Cauleen Smith shared a breakdown of Black, white, and Latino voters ("all other races" voted 42 percent Trump, 55 percent Harris). Some 81 percent of Black men and 90 percent of Black women voted for Harris. "Black people spent over 100 years trying to teach our oppressors how to cultivate an ethical core," Smith wrote.
"Democrats refused to listen to their constituency," she added. "They bent over for billionaires. Billionaires only get one vote (as of now at least). And they sold us out. Again. In the most painful of ways. Using our dreams against us."
Yesterday, rafa esparza, an artist known for politically incisive projects, shared images from his performance bust: indestructible columns, set in the Ellipse, a 52-acre park south of the White House fence.
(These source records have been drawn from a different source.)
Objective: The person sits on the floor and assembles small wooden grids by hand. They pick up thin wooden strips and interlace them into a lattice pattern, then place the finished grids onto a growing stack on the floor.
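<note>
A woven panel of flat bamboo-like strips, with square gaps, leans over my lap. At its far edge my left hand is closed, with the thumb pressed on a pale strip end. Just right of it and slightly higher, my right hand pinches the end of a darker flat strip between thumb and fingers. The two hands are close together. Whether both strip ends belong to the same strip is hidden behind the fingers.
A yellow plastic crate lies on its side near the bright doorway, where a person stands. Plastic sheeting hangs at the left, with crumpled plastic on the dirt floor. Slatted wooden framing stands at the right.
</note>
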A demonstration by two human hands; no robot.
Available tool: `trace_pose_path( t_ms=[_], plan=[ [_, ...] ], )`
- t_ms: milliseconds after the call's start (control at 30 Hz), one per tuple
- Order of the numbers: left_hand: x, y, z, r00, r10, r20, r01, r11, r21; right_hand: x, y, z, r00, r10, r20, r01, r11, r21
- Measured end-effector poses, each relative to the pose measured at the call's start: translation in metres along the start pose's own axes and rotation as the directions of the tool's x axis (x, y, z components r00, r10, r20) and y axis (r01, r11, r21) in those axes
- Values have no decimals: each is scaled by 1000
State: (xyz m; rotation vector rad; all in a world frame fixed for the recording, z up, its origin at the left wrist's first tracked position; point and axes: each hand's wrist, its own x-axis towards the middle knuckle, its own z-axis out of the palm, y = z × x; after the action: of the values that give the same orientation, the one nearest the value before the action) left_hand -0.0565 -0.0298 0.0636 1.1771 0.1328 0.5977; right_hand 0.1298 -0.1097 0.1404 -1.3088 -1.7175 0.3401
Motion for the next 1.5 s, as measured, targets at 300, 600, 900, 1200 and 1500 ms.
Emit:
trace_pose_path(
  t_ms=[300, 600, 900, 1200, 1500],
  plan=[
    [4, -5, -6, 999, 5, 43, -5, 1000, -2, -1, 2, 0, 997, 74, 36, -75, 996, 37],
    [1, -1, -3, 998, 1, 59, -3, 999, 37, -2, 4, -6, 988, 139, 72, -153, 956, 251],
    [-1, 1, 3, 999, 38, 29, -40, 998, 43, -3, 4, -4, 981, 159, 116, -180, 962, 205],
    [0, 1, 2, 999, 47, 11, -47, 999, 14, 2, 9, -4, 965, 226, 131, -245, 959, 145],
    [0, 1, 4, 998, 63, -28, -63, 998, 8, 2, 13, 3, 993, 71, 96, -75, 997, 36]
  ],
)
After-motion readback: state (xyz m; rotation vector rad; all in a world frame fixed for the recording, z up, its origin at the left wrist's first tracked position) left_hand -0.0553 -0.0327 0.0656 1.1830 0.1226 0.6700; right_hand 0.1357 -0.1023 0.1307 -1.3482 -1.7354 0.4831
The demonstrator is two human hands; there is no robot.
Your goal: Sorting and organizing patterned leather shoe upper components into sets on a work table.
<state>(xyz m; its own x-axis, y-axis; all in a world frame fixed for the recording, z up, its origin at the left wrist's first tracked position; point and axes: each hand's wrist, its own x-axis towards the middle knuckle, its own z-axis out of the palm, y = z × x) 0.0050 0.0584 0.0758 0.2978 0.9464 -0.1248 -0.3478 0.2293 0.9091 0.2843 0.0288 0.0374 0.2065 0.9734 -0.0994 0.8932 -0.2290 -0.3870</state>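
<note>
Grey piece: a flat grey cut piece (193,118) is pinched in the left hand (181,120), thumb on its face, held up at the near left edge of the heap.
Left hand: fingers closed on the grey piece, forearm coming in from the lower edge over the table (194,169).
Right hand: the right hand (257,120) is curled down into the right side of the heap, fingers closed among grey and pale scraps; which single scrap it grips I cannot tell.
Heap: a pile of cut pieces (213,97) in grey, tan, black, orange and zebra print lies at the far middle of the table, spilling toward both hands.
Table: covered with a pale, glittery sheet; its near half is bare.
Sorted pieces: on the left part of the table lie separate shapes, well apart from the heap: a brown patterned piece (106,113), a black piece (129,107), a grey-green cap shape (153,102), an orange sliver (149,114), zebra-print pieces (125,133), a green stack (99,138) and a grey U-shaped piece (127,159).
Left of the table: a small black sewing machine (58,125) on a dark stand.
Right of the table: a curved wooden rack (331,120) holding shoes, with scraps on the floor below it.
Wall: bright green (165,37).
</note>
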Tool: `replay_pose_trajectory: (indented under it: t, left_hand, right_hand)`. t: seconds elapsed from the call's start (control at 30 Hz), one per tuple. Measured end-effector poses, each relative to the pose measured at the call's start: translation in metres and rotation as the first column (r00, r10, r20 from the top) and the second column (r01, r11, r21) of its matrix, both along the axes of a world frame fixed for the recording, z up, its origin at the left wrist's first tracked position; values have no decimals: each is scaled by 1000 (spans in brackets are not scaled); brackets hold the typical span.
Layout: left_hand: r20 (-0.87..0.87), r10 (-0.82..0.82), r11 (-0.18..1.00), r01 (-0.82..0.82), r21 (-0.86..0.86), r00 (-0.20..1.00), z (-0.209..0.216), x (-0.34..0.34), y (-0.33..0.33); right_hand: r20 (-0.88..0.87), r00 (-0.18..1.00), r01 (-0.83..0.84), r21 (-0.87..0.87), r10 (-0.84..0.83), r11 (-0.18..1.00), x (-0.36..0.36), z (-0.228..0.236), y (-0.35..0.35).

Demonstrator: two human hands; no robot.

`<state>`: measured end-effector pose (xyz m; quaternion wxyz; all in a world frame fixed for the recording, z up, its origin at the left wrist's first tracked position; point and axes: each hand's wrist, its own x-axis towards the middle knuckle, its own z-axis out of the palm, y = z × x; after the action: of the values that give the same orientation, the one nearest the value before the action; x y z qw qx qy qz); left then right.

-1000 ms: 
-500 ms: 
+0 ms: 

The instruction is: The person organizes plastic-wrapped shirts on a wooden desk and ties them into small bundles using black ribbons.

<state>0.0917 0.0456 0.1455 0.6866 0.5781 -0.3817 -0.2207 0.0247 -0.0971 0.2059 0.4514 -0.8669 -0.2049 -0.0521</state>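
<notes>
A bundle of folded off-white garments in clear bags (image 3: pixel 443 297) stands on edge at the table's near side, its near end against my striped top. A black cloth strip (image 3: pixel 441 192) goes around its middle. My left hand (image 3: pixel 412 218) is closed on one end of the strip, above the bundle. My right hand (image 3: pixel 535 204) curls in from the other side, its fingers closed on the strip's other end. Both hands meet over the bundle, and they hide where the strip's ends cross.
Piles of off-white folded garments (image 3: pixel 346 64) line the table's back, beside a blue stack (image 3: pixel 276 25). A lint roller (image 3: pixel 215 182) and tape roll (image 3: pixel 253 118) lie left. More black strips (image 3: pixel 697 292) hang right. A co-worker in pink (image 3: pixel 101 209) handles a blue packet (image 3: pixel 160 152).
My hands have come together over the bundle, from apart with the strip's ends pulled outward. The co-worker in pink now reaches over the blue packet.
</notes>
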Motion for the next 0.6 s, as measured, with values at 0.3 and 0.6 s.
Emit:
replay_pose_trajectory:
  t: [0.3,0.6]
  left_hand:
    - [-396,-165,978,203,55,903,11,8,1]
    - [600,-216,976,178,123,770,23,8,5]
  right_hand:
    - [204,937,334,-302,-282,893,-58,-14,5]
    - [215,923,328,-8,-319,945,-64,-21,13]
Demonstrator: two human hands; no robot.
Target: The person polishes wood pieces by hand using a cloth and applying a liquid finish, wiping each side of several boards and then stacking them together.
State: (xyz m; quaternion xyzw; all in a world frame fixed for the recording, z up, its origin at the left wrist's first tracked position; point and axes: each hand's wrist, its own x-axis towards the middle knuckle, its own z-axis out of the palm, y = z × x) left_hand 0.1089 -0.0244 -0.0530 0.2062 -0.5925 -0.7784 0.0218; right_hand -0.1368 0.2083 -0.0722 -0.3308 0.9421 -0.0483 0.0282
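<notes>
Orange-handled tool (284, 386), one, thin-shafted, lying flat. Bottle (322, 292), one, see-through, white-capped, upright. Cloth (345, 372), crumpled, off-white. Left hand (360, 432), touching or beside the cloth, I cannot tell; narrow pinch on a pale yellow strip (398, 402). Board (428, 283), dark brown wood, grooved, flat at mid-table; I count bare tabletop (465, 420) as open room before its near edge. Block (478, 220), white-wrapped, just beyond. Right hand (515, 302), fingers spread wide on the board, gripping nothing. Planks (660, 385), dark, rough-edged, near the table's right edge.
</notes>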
In it, esparza climbs atop and into the hutch of a column, only to chip the stone loose, symbolically freeing himself from the confines of American white supremacy and its favored aesthetic, neoclassicism. Today, he shared the voter breakdown of Latino men (54 percent for Trump) and women (61 percent for Harris) with the message that there is "much to reflect on" when looking at these numbers.
"Let's not forget about the pursuit of the American dream, (proximal to aspiring towards whiteness) which really needs to be demystified and demythologized for the actual horror that this pursuit entails for most people that are not white men and many just trying to exist in this country," esparza wrote.
New York Magazine art critic Jerry Saltz, tweeting minutes after midnight, simply said, "When all were false I found you to be true. I love you all. All of this was worth the fight."